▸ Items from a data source
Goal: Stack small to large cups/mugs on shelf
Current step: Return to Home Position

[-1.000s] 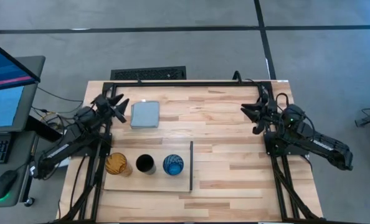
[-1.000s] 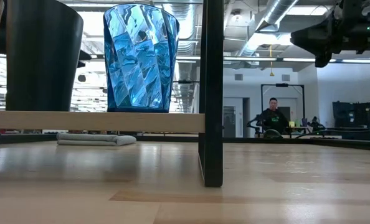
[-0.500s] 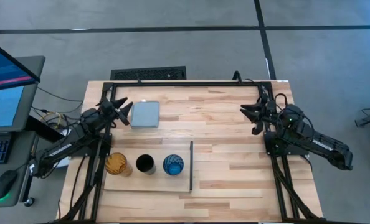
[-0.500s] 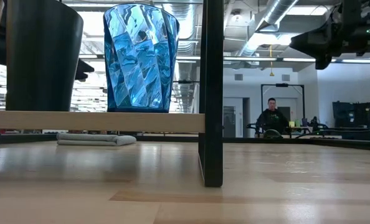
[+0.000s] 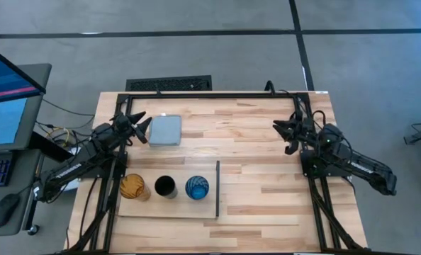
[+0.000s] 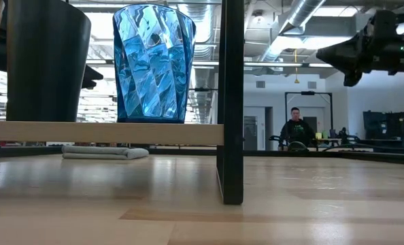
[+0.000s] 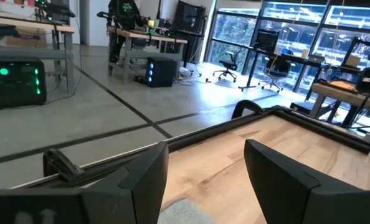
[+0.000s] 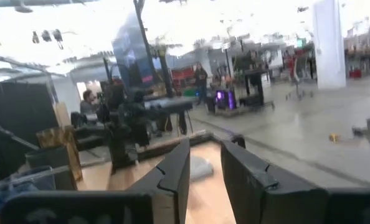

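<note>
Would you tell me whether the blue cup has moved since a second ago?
No: the blue cup sits as close as before to the black strip of the shelf.

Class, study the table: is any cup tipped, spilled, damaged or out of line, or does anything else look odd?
Nothing stands out. The amber cup, black cup and blue cup stand upright in a straight row on the shelf; the grey pad lies flat near the left gripper, and the right gripper hangs clear, both open.

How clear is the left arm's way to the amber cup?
Probably clear, yes: the left gripper hangs open beside the grey-blue pad, the amber cup stands at the shelf end nearest that arm, and nothing stands between them.
</note>
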Robot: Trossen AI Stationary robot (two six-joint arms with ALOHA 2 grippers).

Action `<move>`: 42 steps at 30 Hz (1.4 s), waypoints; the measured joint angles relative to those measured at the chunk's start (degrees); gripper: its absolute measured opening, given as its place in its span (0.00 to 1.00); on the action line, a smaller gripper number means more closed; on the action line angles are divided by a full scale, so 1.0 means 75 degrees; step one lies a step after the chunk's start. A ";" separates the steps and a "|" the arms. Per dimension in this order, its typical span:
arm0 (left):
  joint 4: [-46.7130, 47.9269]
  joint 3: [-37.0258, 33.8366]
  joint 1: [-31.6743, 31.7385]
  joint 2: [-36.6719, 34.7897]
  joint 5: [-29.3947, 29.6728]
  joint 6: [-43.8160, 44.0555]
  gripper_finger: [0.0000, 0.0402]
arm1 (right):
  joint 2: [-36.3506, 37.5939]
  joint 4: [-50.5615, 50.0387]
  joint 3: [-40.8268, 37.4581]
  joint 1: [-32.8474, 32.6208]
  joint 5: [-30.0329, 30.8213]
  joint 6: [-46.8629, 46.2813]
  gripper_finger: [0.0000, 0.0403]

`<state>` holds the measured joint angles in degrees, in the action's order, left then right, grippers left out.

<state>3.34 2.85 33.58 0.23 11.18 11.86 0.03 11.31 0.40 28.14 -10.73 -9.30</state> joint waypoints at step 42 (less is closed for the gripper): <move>0.0028 0.0000 0.0000 0.0003 -0.0009 -0.0210 0.51 | -0.0047 -0.1288 -0.0009 0.0000 0.0665 -0.0708 0.28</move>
<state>3.55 2.85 33.58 0.25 11.11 10.28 -0.32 1.65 0.34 28.14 -5.74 -14.61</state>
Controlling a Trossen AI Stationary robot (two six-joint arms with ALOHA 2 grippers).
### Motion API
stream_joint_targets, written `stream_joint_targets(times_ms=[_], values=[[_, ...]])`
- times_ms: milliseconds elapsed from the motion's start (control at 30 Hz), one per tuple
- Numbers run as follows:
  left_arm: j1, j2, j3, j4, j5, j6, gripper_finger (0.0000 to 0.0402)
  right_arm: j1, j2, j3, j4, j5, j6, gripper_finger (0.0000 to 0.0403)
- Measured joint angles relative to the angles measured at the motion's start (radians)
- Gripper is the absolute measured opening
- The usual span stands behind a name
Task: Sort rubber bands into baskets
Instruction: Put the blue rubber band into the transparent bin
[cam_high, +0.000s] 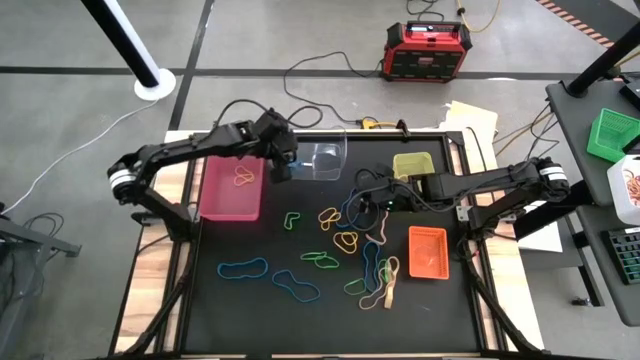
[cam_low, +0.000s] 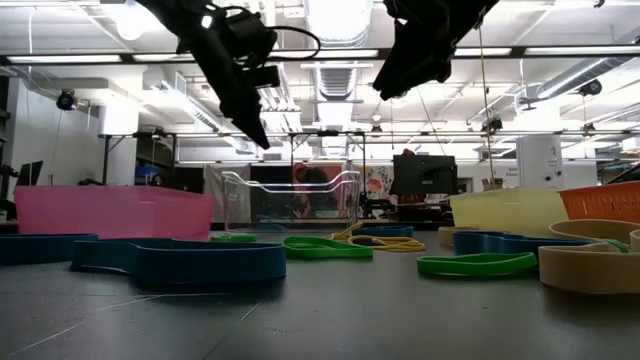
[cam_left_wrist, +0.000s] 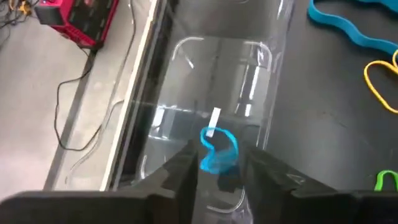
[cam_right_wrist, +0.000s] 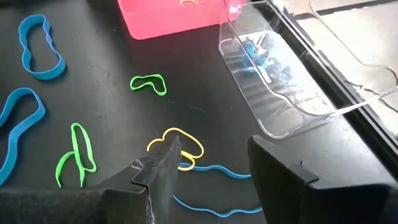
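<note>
Hovering left gripper (cam_left_wrist: 217, 171), apparently over clear basket (cam_left_wrist: 214, 118) rim

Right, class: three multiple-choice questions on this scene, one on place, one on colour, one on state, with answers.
1. Where is the left gripper?
A. over the orange basket
B. at the clear basket
C. low over the front of the table

2. What colour is the band in the pink basket?
A. blue
B. green
C. orange-yellow

3. How are the right gripper fingers?
A. open, holding nothing
B. shut on a green band
C. shut on a basket rim

Answers:
1 B: the left wrist view looks straight down into the clear basket.
2 C: the high view shows an orange-yellow loop on the pink floor.
3 A: the right wrist view shows a wide gap between the fingers, with bare mat and loose bands below.
</note>
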Motion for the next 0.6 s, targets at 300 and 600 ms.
stream_joint_targets(times_ms=[300, 600], values=[[-0.138, -0.152, -0.052, -0.070, 0.088, -0.108, 0.0131, 0.004, 0.175, -0.003, -0.023, -0.117, -0.124, 0.0183], [-0.407, -0.424, -0.195, 0.019, 0.055, -0.256, 0.0119, -0.016, 0.351, -0.003, -0.006, -0.181, -0.169, 0.0183]])
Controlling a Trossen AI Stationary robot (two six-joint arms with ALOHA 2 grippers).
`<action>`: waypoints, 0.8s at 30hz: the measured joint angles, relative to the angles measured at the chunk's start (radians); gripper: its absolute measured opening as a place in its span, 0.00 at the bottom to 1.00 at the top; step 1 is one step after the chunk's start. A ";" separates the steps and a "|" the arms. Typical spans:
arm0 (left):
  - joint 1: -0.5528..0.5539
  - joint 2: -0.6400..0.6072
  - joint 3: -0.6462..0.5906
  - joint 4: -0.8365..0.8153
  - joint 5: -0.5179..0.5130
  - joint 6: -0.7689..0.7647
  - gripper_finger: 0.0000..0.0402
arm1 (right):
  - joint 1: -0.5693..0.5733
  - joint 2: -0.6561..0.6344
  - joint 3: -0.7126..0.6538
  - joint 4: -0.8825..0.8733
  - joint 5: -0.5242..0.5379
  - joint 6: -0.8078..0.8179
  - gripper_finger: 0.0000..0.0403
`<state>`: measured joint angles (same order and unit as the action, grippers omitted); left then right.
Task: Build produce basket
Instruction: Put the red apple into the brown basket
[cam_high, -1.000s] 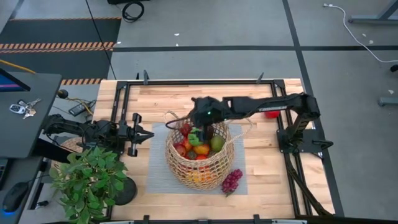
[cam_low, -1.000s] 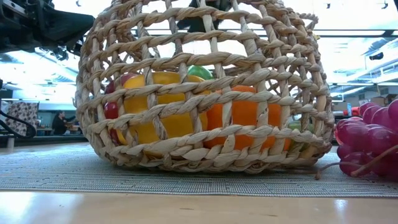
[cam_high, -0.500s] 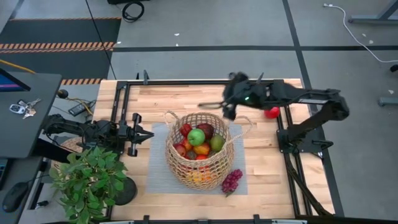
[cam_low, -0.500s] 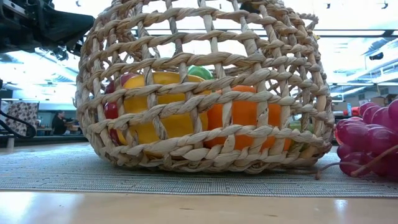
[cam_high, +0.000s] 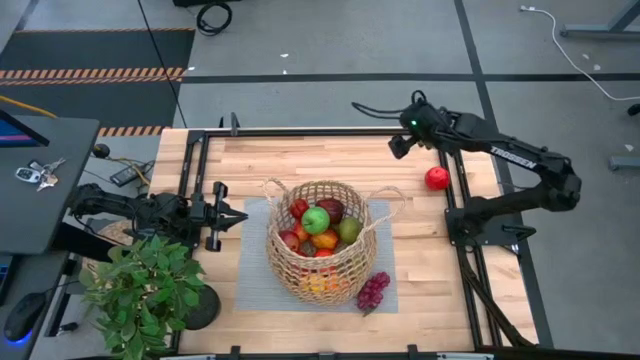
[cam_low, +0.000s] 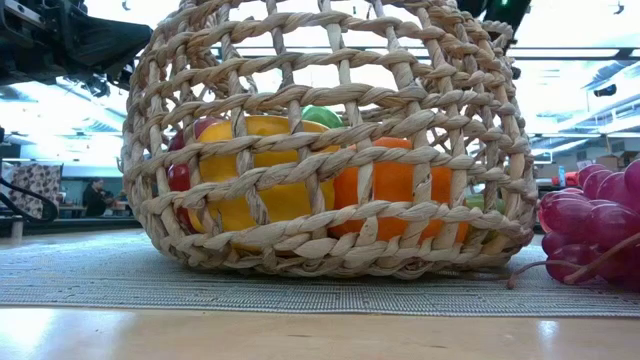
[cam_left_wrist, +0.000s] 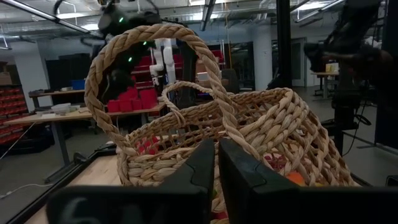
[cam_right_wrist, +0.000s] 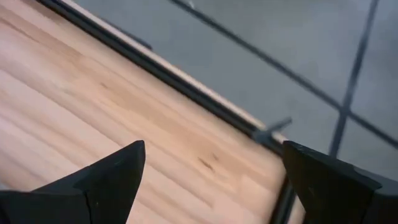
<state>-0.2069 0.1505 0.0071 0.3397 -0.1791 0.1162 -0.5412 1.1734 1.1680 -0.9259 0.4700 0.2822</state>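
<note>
The tan wicker basket (cam_high: 322, 243) stands on a grey mat (cam_high: 250, 270) at the table's middle, filled with produce: a green apple (cam_high: 316, 220) on top, red apples, and orange and yellow pieces (cam_low: 385, 180). Purple grapes (cam_high: 372, 290) lie on the mat by the basket's near right side. A red apple (cam_high: 436, 179) rests on the wood at the far right. My right gripper (cam_high: 396, 147) hangs open above the table's far edge, empty (cam_right_wrist: 211, 186). My left gripper (cam_high: 236, 215) is shut, level, just left of the basket, facing its loop handle (cam_left_wrist: 155, 37).
A potted green plant (cam_high: 140, 290) stands at the near left corner. A black metal frame (cam_high: 300, 131) runs along the table's edges. Bare wood (cam_high: 300, 160) lies between the basket and the far edge.
My right gripper has drawn back from above the basket toward the table's far right corner, rolling and tipping as it went, with its fingers open. The green apple stays on top of the pile in the basket.
</note>
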 joint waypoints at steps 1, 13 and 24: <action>0.000 0.000 0.000 0.000 0.000 0.000 0.07 | -0.021 0.012 -0.006 -0.012 -0.010 0.008 0.95; 0.000 0.000 0.000 0.000 0.000 0.000 0.08 | -0.106 0.214 -0.032 -0.176 -0.051 0.135 0.95; 0.000 0.000 0.000 0.000 0.000 0.000 0.09 | -0.107 0.353 -0.032 -0.299 -0.029 0.326 0.95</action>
<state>-0.2068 0.1505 0.0071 0.3397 -0.1791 0.1162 -0.6483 1.5265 1.1358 -1.2247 0.4408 0.6083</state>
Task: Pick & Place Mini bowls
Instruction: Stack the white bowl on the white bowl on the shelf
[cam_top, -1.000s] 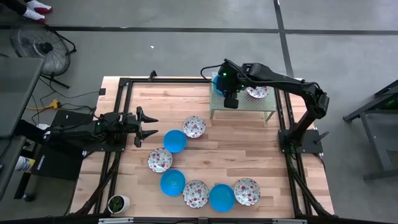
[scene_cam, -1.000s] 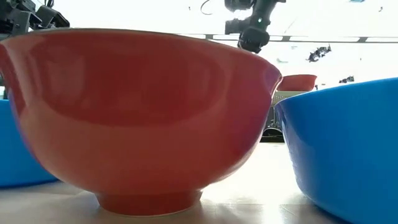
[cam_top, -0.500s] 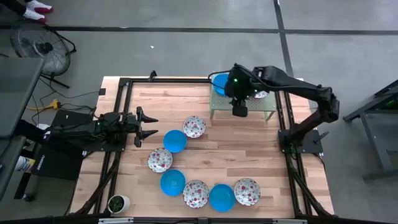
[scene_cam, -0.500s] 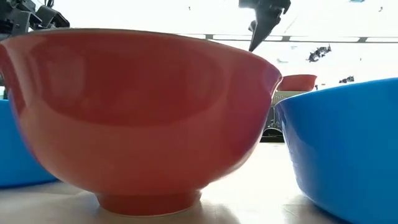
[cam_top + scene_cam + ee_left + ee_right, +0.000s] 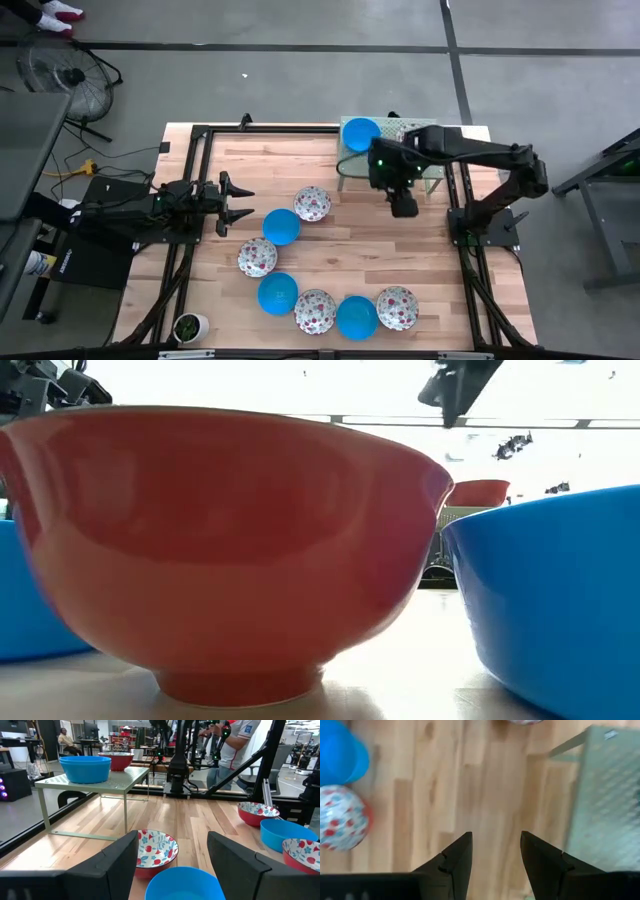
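Several mini bowls, blue and white floral, lie in a curved row on the table: floral (image 5: 312, 203), blue (image 5: 281, 226), floral (image 5: 257, 257), blue (image 5: 277, 294), floral (image 5: 314, 311), blue (image 5: 356, 317), floral (image 5: 397, 308). One blue bowl (image 5: 361, 133) stands on the green shelf's left part; a floral bowl (image 5: 117, 760) stands behind it, hidden under the arm in the high view. My right gripper (image 5: 403, 207) hangs open above bare table just near of the shelf, pointing down (image 5: 496, 851). My left gripper (image 5: 240, 200) waits open at the table's left side (image 5: 172, 855).
The green perforated shelf (image 5: 432, 176) stands on legs at the table's far right. A small white cup with a plant (image 5: 190, 326) sits at the near left corner. In the low view a red-sided bowl (image 5: 230, 550) and a blue one (image 5: 560, 590) fill the picture. Bare wood lies between shelf and bowl row.
My right gripper has drawn back from above the blue bowl on the shelf, moving toward the table's near edge and to the right, and now hangs over the table off the shelf's near side. The blue bowl stays on the shelf, now uncovered.
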Robot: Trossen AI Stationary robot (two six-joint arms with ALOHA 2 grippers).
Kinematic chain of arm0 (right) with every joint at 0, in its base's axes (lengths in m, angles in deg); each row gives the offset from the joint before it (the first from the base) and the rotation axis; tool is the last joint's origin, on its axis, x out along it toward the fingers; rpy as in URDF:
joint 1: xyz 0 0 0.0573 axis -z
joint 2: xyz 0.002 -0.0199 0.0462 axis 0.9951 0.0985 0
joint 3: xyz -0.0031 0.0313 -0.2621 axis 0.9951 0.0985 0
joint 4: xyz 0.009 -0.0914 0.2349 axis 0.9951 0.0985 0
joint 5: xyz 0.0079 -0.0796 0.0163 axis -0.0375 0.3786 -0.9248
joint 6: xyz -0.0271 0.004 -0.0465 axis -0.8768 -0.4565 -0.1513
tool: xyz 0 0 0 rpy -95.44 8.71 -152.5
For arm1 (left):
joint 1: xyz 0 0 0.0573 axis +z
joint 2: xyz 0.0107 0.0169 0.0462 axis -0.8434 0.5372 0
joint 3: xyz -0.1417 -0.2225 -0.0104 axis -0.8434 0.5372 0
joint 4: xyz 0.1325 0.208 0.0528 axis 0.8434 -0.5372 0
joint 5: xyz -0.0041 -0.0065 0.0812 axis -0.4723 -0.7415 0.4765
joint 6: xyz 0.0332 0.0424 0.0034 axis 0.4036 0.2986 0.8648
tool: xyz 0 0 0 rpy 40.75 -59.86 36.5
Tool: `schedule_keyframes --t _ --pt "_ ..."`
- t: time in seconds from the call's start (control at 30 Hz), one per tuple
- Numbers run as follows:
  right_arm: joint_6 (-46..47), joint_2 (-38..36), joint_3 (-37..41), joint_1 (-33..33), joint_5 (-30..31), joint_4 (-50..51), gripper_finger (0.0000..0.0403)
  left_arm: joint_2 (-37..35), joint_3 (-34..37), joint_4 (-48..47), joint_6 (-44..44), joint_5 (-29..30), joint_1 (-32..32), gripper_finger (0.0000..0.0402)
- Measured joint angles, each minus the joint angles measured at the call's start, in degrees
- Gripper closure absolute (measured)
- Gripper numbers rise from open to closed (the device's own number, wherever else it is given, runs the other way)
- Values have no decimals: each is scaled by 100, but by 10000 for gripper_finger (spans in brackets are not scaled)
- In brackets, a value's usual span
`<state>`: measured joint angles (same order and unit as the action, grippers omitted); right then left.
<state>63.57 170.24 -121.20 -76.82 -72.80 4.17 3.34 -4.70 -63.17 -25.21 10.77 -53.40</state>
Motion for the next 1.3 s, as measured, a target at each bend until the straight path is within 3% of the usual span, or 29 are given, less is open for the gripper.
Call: schedule_keyframes --t 0.27,0.5,0.73,0.93,1.1,1.3 --pt "1207 0 0 -848 -115 563 249 -1 0 0 0 0 1 169" --pt "3326 -86 508 -1637 -192 443 249 -1 0 0 -1 0 0 169" --pt "5839 -475 2245 -2565 -923 -1106 249 -1 0 0 0 0 0 169" --pt "7586 -492 3345 -3259 -1067 -2722 248 -1 0 1 -1 0 1 169" --pt "8307 -492 3853 -3593 -970 -3604 251 0 0 -1 0 0 1 169" --pt "8463 -412 4095 -3814 -783 -4035 253 -1 0 -1 0 0 -1 169"
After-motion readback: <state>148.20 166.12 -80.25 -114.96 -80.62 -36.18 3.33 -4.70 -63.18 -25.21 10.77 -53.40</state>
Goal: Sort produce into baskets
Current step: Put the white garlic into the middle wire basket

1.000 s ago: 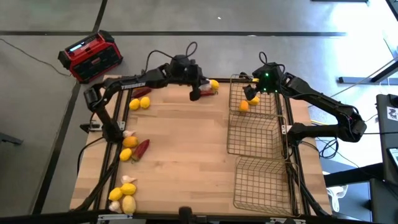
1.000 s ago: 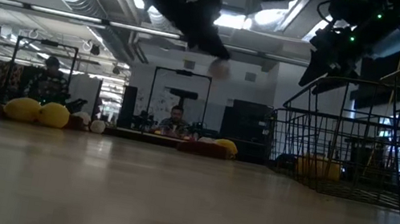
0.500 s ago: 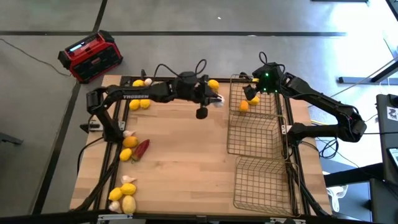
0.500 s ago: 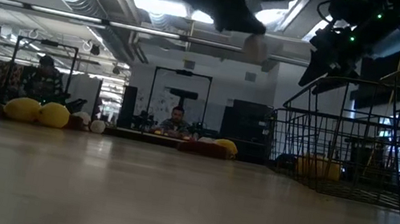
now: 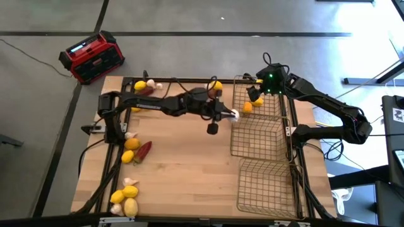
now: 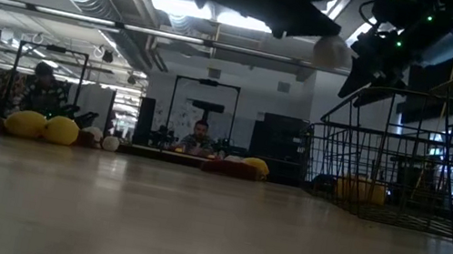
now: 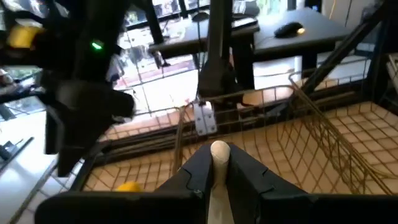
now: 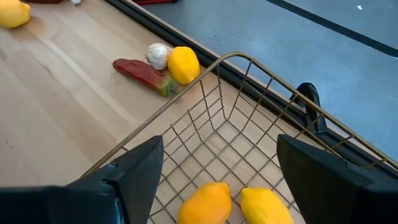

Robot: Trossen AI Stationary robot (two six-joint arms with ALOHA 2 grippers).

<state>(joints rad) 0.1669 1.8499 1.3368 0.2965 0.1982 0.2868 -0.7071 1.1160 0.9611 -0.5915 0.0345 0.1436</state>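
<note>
My left gripper [image 5: 228, 115] reaches across the table and is shut on a white garlic bulb [image 5: 234, 115]. The bulb hangs at the left rim of the baskets, where the far basket [image 5: 270, 112] meets the middle basket [image 5: 259, 135]. In the low view the bulb [image 6: 331, 50] hangs high above the table top. My right gripper [image 5: 256, 94] hovers open over the far basket, above two lemons [image 8: 208, 202] lying on the mesh. A third basket [image 5: 268, 186] stands nearer the front. More lemons, chilies and garlic lie along the table's left side [image 5: 131, 144]. My left gripper pinches the garlic bulb [image 7: 219, 151] between its two fingertips [image 7: 194, 169]; a pale part runs back between the fingers. The fingers come almost level from the table's left. The bulb is lifted clear of table and baskets.
A lemon, a garlic bulb and a chili [image 8: 140, 73] lie just outside the far basket's left rim. Lemons and garlic sit at the near left corner [image 5: 126, 198] and far left [image 5: 140, 84]. A red radio [image 5: 91, 57] stands on the floor beyond the table.
My left gripper has swung from the far middle of the table toward its right edge and a little nearer, up to the baskets' left rim, carrying the garlic bulb clear of the table. Its fingers have tipped closer to level.
</note>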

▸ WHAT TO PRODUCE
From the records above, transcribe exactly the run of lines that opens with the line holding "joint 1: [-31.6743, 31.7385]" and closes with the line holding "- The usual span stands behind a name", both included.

▸ ANSWER SECTION
  joint 1: [-31.6743, 31.7385]
  joint 2: [-36.6719, 34.7897]
  joint 5: [-29.3947, 29.6728]
  joint 6: [-43.8160, 44.0555]
  gripper_finger: [0.0000, 0.0402]
arm1 (right):
  joint 2: [-36.3506, 37.5939]
  joint 4: [-50.5615, 50.0387]
  joint 3: [-40.8268, 37.4581]
  joint 1: [-32.8474, 32.6208]
  joint 5: [-30.0329, 30.8213]
  joint 6: [-46.8629, 46.2813]
  gripper_finger: [0.0000, 0.0403]

`<state>` holds the measured joint angles in degrees, in the action's order, left then right, grippers left out.

<state>3.34 2.85 33.58 0.23 11.18 11.86 0.03 11.31 0.40 28.14 -10.73 -9.30</state> joint waypoints at step 42 (less is closed for the gripper): <move>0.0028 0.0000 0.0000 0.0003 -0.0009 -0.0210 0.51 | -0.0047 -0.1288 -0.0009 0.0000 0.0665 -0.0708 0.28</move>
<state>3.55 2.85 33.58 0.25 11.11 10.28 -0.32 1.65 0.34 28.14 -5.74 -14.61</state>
Controlling a Trossen AI Stationary robot (two six-joint arms with ALOHA 2 grippers).
### Motion API
stream_joint_targets, written `stream_joint_targets(times_ms=[_], values=[[_, ...]])`
- times_ms: milliseconds elapsed from the motion's start (control at 30 Hz), one per tuple
- Numbers run as follows:
  left_arm: j1, j2, j3, j4, j5, j6, gripper_finger (0.0000 to 0.0402)
  right_arm: j1, j2, j3, j4, j5, j6, gripper_finger (0.0000 to 0.0403)
- Measured joint angles relative to the angles measured at the motion's start (radians)
- Gripper is the absolute measured opening
- The usual span stands behind a name

With the answer given, the exercise is complete.